Used space (docker volume): 996 GB
Size of backup: 3 GB
We do not use a lot of indexing (only three “exact”, one “boolean” and one “@reverse”).
Interestingly, if we set up a new instance from scratch and load data from the backup the volume starts with around 6-10 GB. Over the period of 2 months it increased to 996 GB. It does not seem to stop increasing.
Why does it use so much disk space and why does this increase over time so much? Is this expected and what can we do about it?
Thanks so much for your help.
@magentarepeater In the past, these sorts of file bloats have been caused by transactions issues in Badger (Dgraph’s underlying store). In your case, I’m assuming the increase over time occurs when the graph is being mutated. Can you share how you’re accomplishing that, in other words what language and SDK/API are you using?

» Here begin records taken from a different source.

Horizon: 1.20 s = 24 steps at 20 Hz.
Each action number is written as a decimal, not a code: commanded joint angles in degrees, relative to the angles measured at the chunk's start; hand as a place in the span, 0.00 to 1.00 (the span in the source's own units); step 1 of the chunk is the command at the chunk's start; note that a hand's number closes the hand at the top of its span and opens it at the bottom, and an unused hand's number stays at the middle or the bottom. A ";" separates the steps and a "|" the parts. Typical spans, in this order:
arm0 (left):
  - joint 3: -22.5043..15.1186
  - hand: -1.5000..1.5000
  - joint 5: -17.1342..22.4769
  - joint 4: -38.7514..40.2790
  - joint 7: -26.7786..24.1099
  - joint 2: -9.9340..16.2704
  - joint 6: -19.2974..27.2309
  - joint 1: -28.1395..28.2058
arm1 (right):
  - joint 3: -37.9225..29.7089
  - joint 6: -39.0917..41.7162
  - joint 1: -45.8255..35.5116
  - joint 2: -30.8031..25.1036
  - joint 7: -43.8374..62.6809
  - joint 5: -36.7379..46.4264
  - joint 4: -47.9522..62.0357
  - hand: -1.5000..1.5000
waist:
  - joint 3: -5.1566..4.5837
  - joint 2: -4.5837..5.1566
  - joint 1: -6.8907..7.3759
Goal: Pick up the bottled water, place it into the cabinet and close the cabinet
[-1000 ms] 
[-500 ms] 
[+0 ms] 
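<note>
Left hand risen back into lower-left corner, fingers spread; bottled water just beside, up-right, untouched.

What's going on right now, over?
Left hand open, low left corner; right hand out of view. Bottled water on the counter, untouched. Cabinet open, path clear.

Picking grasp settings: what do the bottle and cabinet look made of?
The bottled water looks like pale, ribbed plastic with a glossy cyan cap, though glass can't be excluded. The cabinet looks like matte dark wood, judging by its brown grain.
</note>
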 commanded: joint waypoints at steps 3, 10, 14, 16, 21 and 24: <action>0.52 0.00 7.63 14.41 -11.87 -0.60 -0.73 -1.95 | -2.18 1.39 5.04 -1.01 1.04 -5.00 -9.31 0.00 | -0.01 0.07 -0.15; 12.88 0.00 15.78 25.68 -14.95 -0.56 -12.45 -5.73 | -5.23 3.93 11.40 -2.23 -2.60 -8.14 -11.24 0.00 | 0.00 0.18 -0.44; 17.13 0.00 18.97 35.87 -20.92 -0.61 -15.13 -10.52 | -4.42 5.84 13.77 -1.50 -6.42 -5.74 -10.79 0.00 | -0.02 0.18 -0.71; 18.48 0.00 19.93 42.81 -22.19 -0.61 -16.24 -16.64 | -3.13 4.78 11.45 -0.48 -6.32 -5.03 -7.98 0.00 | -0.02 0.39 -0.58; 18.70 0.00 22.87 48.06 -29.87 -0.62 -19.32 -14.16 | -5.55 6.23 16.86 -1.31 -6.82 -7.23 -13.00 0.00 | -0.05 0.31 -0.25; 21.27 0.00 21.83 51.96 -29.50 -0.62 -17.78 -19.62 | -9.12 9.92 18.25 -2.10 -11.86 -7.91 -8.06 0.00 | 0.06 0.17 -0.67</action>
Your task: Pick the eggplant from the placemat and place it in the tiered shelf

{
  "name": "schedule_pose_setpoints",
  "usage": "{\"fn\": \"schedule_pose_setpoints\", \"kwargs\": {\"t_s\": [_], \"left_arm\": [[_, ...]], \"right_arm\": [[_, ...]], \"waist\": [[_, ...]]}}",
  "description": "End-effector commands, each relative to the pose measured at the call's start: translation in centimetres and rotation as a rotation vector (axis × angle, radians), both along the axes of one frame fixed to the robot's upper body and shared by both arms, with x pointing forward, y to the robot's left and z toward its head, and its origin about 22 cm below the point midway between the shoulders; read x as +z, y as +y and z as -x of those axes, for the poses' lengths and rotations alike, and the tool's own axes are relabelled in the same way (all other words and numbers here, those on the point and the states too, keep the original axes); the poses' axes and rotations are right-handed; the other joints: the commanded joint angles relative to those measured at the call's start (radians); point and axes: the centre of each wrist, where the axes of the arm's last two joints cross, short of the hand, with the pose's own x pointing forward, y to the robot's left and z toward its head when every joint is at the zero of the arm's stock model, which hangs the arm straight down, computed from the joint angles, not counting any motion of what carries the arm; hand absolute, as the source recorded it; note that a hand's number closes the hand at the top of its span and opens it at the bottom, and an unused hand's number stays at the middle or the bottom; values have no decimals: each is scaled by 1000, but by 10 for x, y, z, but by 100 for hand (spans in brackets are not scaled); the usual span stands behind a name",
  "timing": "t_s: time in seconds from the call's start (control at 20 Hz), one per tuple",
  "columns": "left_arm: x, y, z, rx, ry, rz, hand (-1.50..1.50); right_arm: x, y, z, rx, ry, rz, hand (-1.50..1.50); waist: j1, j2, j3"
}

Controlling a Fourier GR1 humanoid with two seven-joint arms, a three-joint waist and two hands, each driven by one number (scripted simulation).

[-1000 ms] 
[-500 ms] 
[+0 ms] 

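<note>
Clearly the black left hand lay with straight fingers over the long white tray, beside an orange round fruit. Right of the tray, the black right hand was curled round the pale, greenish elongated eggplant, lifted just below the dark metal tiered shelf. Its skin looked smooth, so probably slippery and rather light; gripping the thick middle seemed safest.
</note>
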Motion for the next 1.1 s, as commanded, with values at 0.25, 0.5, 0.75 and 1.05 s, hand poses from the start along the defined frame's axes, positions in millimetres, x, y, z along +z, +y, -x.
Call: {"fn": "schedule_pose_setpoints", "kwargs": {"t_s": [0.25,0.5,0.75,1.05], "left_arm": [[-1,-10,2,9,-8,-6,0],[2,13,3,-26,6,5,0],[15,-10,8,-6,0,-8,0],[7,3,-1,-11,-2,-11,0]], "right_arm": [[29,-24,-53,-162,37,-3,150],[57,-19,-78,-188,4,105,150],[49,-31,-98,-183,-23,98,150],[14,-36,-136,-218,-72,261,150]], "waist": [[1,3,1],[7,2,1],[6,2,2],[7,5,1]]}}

In the meantime, if you normally schedule downtime of your cluster (backups, etc), you might consider trying the badger flatten
command on your datadir
Thanks for the answer.
I’m using the JS SDK in NodeJS (v21.3.1). Some mutation are quite complex (upserts) if that helps. Do you need more details?
Can badger flatten
only be called on downtime? Any risks here?
Appreciate your help.
I’d recommend having a hard look at your transaction management. This section of the SDK readme covers it pretty well: GitHub - dgraph-io/dgraph-js: Official Dgraph JavaScript client
I’ve seen cases in clusters in which transactions that are not “cleaned up” correctly can cause bloat. I’m not saying that’s definitely the problem, but it’s the first place I’d start looking.
Thank you.
I just checked all our transactions and we’re using the setCommitNow(true)
option with all mutations. If i now add txn.commit()
it throws Error: Transaction has already been committed or discarded
. So I assume this is not the problem here (or is it better to use txn.commit()
instead?)
Do you have any other ideas?
Thanks again, appreciate it.
We could finally resolve the issue. It had nothing to do with our mutations or upserts.
After analyzing our badger directories we found that the issue was the export directory. Over time, there were a lot of backups saved there. We expected them to be cleaned up after they were uploaded to S3. It would be great if the docs could be updated so people know that their exports are persisted there as well.
Thanks @matthewmcneely for your help!